Delpo backhand = underrated
Doesn't miss it, Doesn't put it where you can hurt him, Makes every return
There aren’t many players in tennis who can break into the overwhelming crowd support Federer receives wherever he goes. Rafael Nadal in Spain, perhaps. Andy Murray at Wimbledon – but even that can be a coin toss sometimes.
There surely were more Federer fans than del Potro fans inside Arthur Ashe Wednesday. But the del Potro supporters were so deliriously loud as they chanted and encouraged their man, it felt at times as though they filled the house.
“You made me feel happy every time when I play here. And I love your support. I love to see all the crowd cheering for me, chanting for me, hitting my forehand the same time as me,” del Potro said.
He wasn’t emotional after this victory, as big as it was for him. The big guy was happy.
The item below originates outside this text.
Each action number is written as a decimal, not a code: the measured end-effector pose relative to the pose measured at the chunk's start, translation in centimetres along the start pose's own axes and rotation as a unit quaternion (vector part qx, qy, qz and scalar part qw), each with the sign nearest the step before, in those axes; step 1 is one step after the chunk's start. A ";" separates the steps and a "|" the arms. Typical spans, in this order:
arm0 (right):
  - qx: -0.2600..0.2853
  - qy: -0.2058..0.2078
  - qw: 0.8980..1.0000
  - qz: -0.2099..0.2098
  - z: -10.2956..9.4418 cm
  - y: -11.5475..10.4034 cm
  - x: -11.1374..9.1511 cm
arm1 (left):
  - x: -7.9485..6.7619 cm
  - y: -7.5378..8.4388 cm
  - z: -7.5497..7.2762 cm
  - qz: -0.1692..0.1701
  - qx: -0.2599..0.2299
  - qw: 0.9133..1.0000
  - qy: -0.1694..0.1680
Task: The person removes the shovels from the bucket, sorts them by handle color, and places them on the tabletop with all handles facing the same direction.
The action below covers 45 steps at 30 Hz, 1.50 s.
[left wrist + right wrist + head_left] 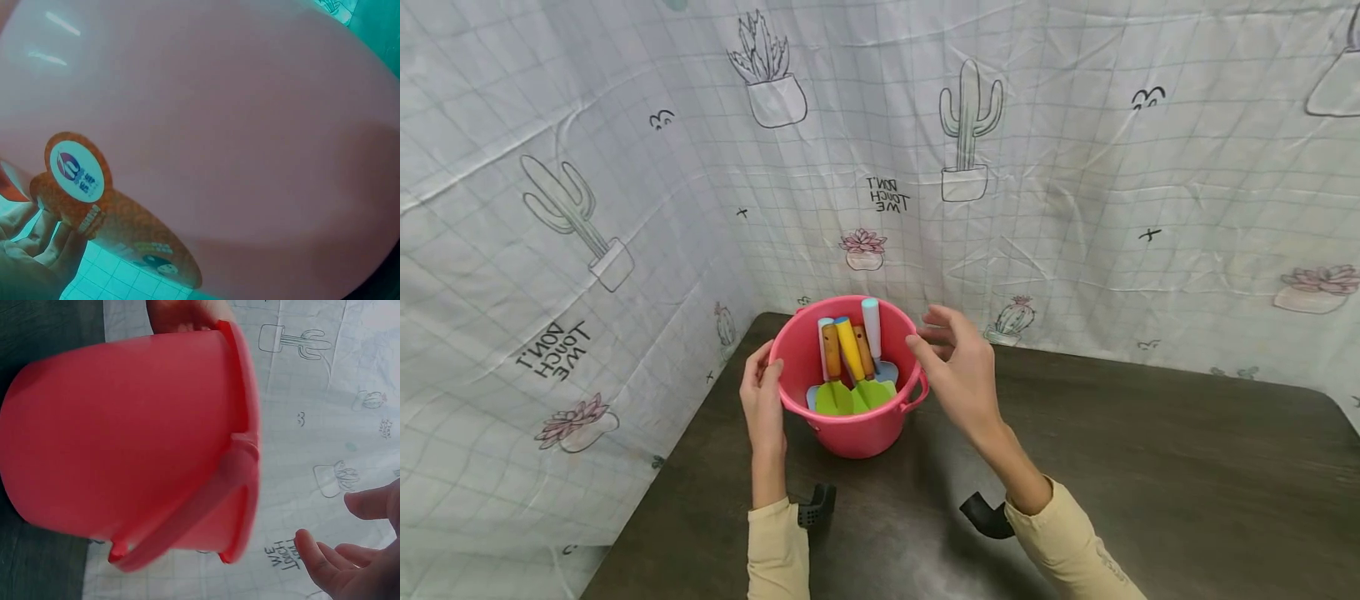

He knows he has more work to do this week. And he knows he has a shot at the title. He also knows that the match against Nadal, with two inexperienced, first-time semifinalists in the other half, is the de facto final.
Long time between Slam semis
His match Friday will be del Potro’s first Grand Slam semifinal since 2013.
“I cannot believe to play another semifinal. All my injuries, all my surgeries, and especially to play here in New York is great,” he said on court.
“It’s my favourite tournament, my favourite city to play tennis.”
Federer legitimately believed that the right guy won on the night.
“Of course it is a pity, but, you know, Juan Martin deserves it more. I feel I have no place in the semis and he will have a better chance to beat Rafa, to be honest,” he said. “The way I played or playing right now, it’s not good enough in my opinion to win this tournament. It’s better I’m out and somebody else gets a chance to do better than me.”
Del Potro didn’t feel as though he was necessarily that guy. But he has two days to improve his outlook.
“Personally, I like to play against (Nadal) when I’m in good conditions. But it’s not the case at this moment, so I will see what happen,” he said. “But when you play semifinals on the Grand Slam, everything can happen. So you must be ready for the chance and playing against Rafa in my favorite tournament, I will try to enjoy the atmosphere, the game, and I know if I play my best tennis, I could be a danger for him.”
Looking down from above as they nursed their final brandy of the night, the tennis gods may well have been nodding in agreement as they wrapped up their special session.
Because maybe everything did work out as it should, even if they had nothing to do with it.